> Collected material:
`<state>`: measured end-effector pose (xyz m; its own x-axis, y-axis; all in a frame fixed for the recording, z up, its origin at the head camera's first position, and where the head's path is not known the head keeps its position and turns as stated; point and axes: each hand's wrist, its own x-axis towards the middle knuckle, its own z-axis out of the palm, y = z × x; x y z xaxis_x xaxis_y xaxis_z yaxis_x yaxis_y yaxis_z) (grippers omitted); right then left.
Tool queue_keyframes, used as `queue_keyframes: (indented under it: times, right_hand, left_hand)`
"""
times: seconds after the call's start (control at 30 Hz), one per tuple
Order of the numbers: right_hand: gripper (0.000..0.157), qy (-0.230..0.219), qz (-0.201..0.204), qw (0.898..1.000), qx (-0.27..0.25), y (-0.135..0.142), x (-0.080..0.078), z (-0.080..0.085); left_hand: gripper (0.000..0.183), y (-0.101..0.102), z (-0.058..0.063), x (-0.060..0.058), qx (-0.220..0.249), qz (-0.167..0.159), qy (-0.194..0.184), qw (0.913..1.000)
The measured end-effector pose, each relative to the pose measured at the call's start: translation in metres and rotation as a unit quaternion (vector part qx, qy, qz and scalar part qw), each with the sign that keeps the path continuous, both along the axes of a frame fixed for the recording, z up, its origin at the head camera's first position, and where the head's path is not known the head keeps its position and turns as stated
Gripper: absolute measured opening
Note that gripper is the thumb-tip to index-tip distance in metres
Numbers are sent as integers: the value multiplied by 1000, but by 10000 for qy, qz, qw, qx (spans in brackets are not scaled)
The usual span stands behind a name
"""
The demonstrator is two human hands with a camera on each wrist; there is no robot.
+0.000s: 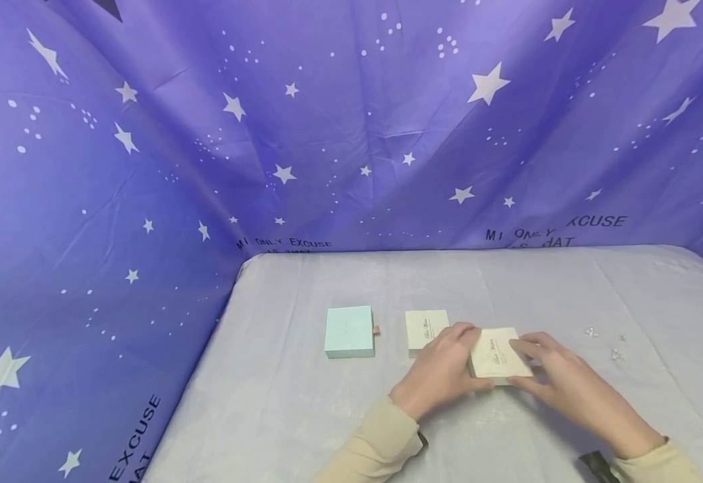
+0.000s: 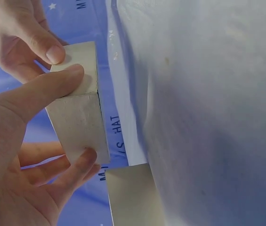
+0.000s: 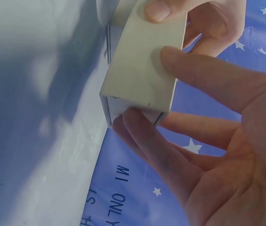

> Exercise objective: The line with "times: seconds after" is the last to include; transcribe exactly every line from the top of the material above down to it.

> Result for this exercise:
`<state>`: measured end-effector pose (xyz m; its own x-axis, y-axis; all in a frame fixed for the recording, z up, its origin at the head camera's first position, and where the head's path is not known the head keeps its position and turns as stated; point and axes: each hand's wrist, its own x-axis towards the middle knuckle, its own z-axis out of the palm, y = z × x; x y z xaxis_x xaxis_y xaxis_z yaxis_x yaxis_y yaxis_z) (grippers omitted); right then left.
Tool queue_keyframes, used as `queue_keyframes: (indented under it: times, right_hand, left_hand)`
"""
times: seconds after the call's start (control at 30 Hz), one per tuple

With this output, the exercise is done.